HIV prevalence in Malawi is declining overall with new infections reducing from 55,000 in 2011 to 34,000 in 2013. Implementation of effective prevention, treatment, care and support interventions in the national response need to take into consideration certain realities. These realities include the fact that at least half of these infections are occurring among young people aged 15-24 years; and the majority of people being infected are those who were previously considered to be at low risk, for example, couples and partners in stable sexual relationships; the lessons the country has learned through a successful public health approach treatment program, HIV testing and treatment not only improves the lives of those infected but contribute substantially to prevention and the changing legal and social landscape for key populations such as men having sex with men and sex workers.
Early Antiretroviral treatment (ART) is the most powerful intervention available to prevent HIV morbidity and mortality, particularly in the context of Malawi’s health services with limited capacity to diagnose and manage HIV-related diseases.
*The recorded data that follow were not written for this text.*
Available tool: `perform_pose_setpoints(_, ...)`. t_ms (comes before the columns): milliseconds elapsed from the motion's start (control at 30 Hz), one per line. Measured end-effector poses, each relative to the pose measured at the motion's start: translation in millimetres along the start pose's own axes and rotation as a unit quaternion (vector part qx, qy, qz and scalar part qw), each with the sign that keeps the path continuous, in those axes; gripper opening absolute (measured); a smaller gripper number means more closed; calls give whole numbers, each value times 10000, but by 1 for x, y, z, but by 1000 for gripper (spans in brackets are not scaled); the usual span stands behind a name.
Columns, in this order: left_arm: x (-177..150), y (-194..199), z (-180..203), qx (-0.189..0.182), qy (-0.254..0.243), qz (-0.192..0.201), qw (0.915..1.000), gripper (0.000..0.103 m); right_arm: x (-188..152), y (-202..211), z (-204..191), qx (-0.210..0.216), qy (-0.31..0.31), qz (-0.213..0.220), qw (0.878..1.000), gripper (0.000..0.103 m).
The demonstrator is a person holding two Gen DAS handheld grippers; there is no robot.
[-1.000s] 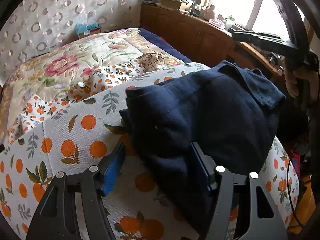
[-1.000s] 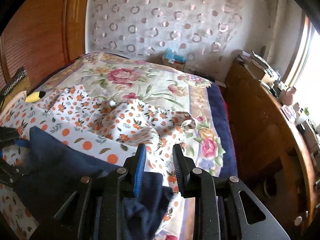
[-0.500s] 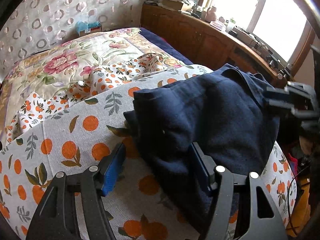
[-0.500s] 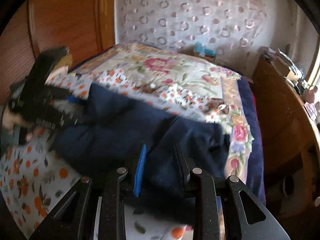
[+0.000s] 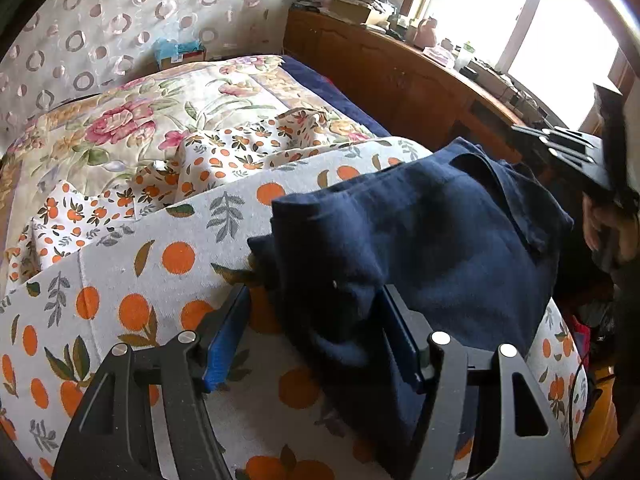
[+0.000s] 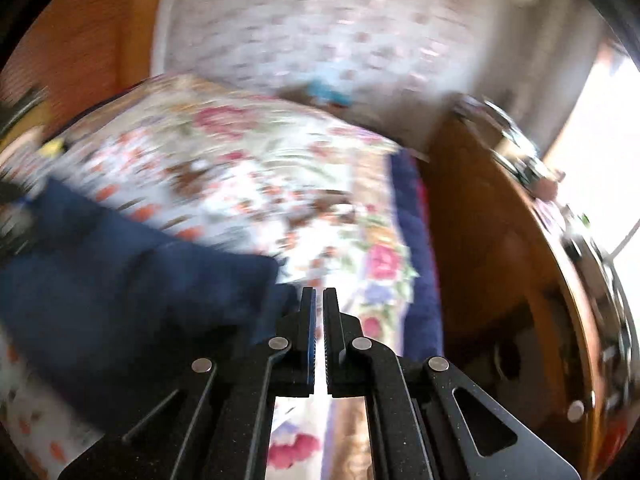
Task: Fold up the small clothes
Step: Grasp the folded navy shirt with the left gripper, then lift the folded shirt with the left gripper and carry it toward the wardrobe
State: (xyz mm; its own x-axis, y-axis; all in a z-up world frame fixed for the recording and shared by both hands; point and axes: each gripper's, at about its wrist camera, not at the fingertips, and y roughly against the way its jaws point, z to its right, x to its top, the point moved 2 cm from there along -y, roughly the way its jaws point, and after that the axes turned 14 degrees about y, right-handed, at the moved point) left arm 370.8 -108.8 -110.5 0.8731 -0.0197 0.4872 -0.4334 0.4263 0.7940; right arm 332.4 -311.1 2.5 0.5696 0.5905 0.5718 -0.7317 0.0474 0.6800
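A dark navy garment [image 5: 420,240] lies folded on an orange-print cloth [image 5: 132,280] spread over the bed. My left gripper [image 5: 316,332] is open, its fingers on either side of the garment's near left corner. My right gripper [image 6: 319,304] is shut and empty, off the garment's right edge [image 6: 132,280]; this view is motion-blurred. The right gripper also shows in the left wrist view [image 5: 560,148], above the garment's far right edge.
A floral quilt [image 5: 160,120] covers the bed beyond the cloth, with a crumpled small-print sheet [image 5: 224,156] on it. A wooden cabinet [image 5: 400,80] cluttered with items runs along the right side under a window. A tissue box [image 5: 180,52] sits by the curtain.
My right gripper has let go of the garment, closed and swung off to the right. My left gripper has stayed open around the near corner.
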Motion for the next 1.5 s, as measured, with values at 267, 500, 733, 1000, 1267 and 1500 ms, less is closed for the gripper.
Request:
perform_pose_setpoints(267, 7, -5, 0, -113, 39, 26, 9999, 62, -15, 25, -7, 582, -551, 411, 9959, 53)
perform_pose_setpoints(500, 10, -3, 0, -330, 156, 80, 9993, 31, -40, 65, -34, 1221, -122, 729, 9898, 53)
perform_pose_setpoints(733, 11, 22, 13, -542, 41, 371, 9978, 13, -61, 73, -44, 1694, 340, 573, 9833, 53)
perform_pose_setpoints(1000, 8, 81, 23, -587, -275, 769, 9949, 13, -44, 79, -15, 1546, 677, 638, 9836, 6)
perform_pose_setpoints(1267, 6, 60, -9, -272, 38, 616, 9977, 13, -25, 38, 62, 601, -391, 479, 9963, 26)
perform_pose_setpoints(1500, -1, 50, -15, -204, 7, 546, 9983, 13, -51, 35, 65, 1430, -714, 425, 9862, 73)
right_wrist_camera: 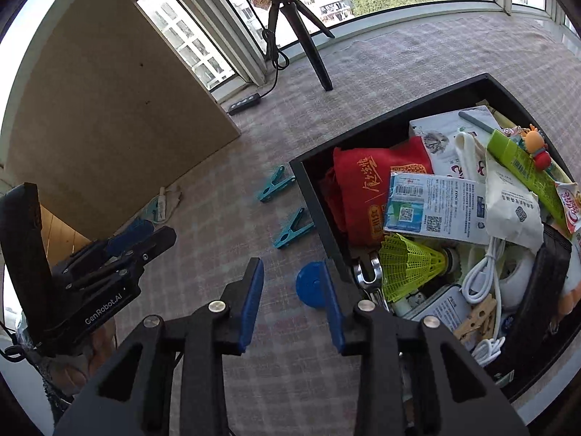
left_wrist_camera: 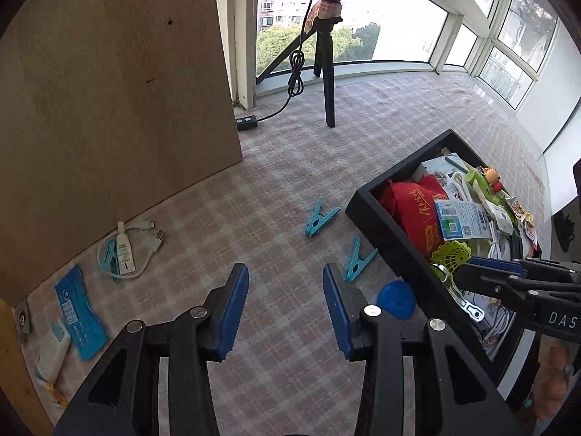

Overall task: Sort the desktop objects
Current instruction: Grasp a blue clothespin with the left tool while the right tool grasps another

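From the left wrist view, the left gripper (left_wrist_camera: 286,309) hangs over the checked pink tablecloth (left_wrist_camera: 290,167) with its blue-padded jaws spread and nothing between them. Two teal plastic clothes pegs (left_wrist_camera: 357,260) lie just ahead of its right finger, and a round blue plastic disc (left_wrist_camera: 397,299) sits just beside that finger, against the black rectangular box (left_wrist_camera: 385,239) crammed with clutter. A yellow mesh shuttlecock (left_wrist_camera: 454,254) rests inside the box, near the right gripper (left_wrist_camera: 468,272), whose jaws I cannot make out from here.

From the right wrist view, the right gripper (right_wrist_camera: 294,303) stands spread and empty, with the disc (right_wrist_camera: 312,287) between its fingertips on the cloth below; the shuttlecock (right_wrist_camera: 410,265) lies just to its right
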The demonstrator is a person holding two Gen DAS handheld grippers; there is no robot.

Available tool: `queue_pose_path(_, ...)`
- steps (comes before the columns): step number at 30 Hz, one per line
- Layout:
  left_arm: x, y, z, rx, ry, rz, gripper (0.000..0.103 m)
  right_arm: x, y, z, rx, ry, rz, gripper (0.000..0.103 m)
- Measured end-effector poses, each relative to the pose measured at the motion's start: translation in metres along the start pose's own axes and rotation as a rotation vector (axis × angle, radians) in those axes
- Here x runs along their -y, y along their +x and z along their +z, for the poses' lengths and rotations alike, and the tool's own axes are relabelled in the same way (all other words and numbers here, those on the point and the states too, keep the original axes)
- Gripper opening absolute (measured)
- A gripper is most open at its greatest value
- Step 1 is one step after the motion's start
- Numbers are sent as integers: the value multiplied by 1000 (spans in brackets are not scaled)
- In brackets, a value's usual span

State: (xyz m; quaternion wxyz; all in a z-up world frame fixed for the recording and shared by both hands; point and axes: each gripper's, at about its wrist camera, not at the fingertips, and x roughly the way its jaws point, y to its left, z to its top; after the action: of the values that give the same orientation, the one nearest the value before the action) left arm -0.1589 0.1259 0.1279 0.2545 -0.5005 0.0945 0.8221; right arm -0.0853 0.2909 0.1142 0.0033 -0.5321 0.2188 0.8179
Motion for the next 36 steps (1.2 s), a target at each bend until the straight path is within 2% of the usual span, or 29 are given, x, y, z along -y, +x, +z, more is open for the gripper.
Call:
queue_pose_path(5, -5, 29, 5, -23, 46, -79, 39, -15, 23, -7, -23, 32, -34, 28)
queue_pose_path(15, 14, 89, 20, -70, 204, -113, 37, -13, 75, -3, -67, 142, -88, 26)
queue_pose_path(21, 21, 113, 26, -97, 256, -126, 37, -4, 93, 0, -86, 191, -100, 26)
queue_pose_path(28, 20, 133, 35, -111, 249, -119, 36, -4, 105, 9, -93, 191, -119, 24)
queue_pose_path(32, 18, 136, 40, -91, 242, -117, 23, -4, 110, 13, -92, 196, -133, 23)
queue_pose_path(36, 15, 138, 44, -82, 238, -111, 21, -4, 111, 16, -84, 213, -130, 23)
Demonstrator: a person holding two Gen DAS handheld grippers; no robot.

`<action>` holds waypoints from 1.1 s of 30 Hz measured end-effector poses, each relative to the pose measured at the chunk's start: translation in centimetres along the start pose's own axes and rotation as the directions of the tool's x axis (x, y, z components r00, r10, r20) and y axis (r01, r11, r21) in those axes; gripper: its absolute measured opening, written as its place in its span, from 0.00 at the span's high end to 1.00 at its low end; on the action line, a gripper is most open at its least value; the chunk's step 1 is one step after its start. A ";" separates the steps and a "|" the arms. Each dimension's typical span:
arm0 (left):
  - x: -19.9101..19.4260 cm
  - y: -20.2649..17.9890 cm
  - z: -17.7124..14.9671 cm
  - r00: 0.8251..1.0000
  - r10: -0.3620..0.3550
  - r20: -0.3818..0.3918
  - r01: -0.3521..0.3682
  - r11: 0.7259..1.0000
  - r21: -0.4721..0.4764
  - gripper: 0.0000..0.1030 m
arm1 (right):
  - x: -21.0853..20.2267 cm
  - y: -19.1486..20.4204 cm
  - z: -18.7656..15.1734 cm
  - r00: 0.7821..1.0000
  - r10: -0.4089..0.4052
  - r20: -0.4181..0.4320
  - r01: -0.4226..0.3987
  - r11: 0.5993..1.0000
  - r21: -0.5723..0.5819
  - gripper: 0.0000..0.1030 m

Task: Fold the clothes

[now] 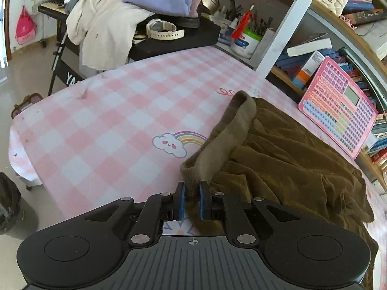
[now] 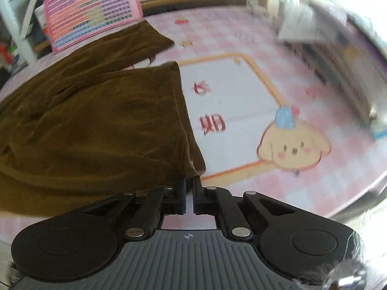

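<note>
Brown trousers [image 1: 285,154] lie crumpled on the pink checked table cover [image 1: 116,111]. My left gripper [image 1: 192,188] is shut on their ribbed waistband [image 1: 225,140], which stands up off the table. In the right wrist view the same brown trousers [image 2: 96,111] spread to the left, two legs side by side. My right gripper [image 2: 189,181] is shut on the hem corner of the nearer leg [image 2: 193,164], lifted slightly above the cover [image 2: 241,91]. The right wrist view is blurred.
A pink keyboard toy [image 1: 338,106] leans on the bookshelf at the table's far edge, also in the right wrist view [image 2: 92,9]. A black keyboard stand with piled clothes [image 1: 106,24] and a watch [image 1: 164,29] stands beyond the table. Pen pots [image 1: 244,38] sit beside it.
</note>
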State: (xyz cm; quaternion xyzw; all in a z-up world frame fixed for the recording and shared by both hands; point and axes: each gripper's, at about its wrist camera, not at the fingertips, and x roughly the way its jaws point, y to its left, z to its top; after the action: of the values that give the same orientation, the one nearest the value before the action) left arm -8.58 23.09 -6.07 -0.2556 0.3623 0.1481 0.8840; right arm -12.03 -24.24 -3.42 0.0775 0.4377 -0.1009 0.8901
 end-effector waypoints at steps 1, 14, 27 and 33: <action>-0.3 -0.3 0.1 1.000 -0.013 0.001 0.013 1.000 0.006 0.90 | -1.1 0.3 0.3 0.998 -0.018 0.057 0.019 1.000 -0.024 0.96; 0.3 -0.6 -1.3 0.997 -0.070 -0.027 0.070 0.998 0.008 0.90 | 1.2 -0.8 -0.4 0.993 -0.119 0.018 0.120 0.992 -0.037 0.96; 1.1 -4.3 0.9 0.996 -0.086 0.034 0.081 0.990 0.118 0.90 | 2.6 -0.6 2.8 0.990 -0.135 0.050 0.137 0.990 -0.035 0.96; 1.7 -4.2 0.1 0.996 -0.088 -0.003 0.087 0.990 0.110 0.90 | 2.6 -1.4 2.0 0.987 -0.157 0.011 0.158 0.987 -0.032 0.96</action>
State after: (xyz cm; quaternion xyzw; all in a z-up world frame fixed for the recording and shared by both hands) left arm -5.48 19.83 -5.83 -0.2220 0.3574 0.0893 0.9028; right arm -9.28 -26.33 -4.33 0.0279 0.4404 -0.1642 0.8822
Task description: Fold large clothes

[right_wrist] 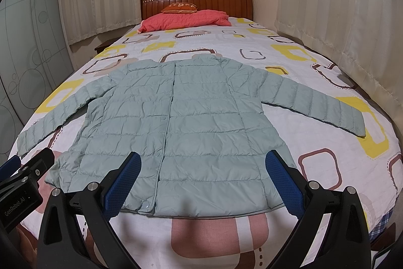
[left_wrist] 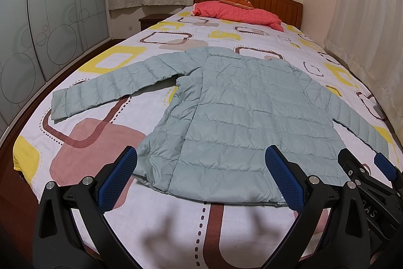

There is overwhelming evidence, including from Malawi, that early ART reduces TB risk by 51%, AIDS-defining clinical events by 51%, and primarily clinical events by 27%.
Malawi’s rapid and successful Antiretroviral Therapy(ARV) scale-up from 2004 to 2014 has critically influenced the HIV epidemic, reducing mortality, morbidity, and transmission. In the one decade since starting the national treatment program:
out of every 20 Malawi adults is now on ART
275,000 deaths have been averted
1.4 million life-years have been gained, primarily among young adults in their peak productive life period.
In 2011, Malawi started implementing Prevention of Mother to Child Transmission (PMTCT) Option B+ policy, making life-long ART available for all HIV infected pregnant and breastfeeding women, regardless of clinical stage or CD4 count. This has resulted in a 66% reduction of vertical transmission within 3 years. This Malawi-pioneered strategy has since been included in global guidance by World Health organisation (WHO). As of February 2014, 12 other African countries were implementing Option B+.
Based on Malawi’s proven ability to sustain a rapid ART scale-up in spite of severe health system constraints, this 5 year strategic plan aims to meet the Ambitious 90-90-90 Treatment Targets released by UNAIDS in 2014, preparing to control the HIV epidemic by 2030. By the end of 2020, Malawi will have:
Diagnosed 90% of all people living with HIV (PLHIV)
Started and retained 90% of those diagnosed on ART
Achieved viral suppression for 90% of patients on ART
Reaching these 90-90-90 goals in 2020 will result in 760,000 (73%) of the projected 1,042,000 PLHIV being virally suppressed, leading to a dramatic reduction in sexual and vertical transmission at the population level.
By 2020, this strategic plan aims to:
Reduce adult (15-49 years) HIV incidence to 0.2, equivalent to 17,000 new infections annually
Reduce the number of children infected by their mothers to 3,900 annually
Within the 5 year period covered by this plan, Malawi will have:
Prevented an additional 78,000 new adult (15-49 years) infections, compared with a scenario of maintaining the ART cohort at the 2014 level
Prevented 75,000 child infections through Option B+
This 2015-2020 National Strategic Plan (NSP) for HIV will focus on meeting the 90-90-90 targets through identifying critical program and system gaps and ensuring those gaps are closed within the next five years. The NSP cuts across multiple sectors including health, and creates a common understanding for all HIV and AIDS stakeholders: government, civil society, the private sector, and development partners to work together towards achieving the expected results. The NSP is not intended to replace or duplicate other strategies; rather, the NSP provides the guiding or leading document and context within which other sectoral strategic plans and budgets should be formulated, monitored, and coordinated.
Given the aim of extending survival of PLHIV through early treatment, HIV prevalence targets have been replaced by a dynamic target ratio, relating incidence to treatment coverage. Treatment targets have been elaborated through the adoption of improved guidelines and programme scale-up; stigma and discrimination targets are set on the basis of routinely conducted nationally representative studies. The NSP also includes a focus on strengthening the management and coordination of the HIV response, and will be complemented by a costed action plan and other tools (e.g. the National M & E Framework) for its implementation and monitoring.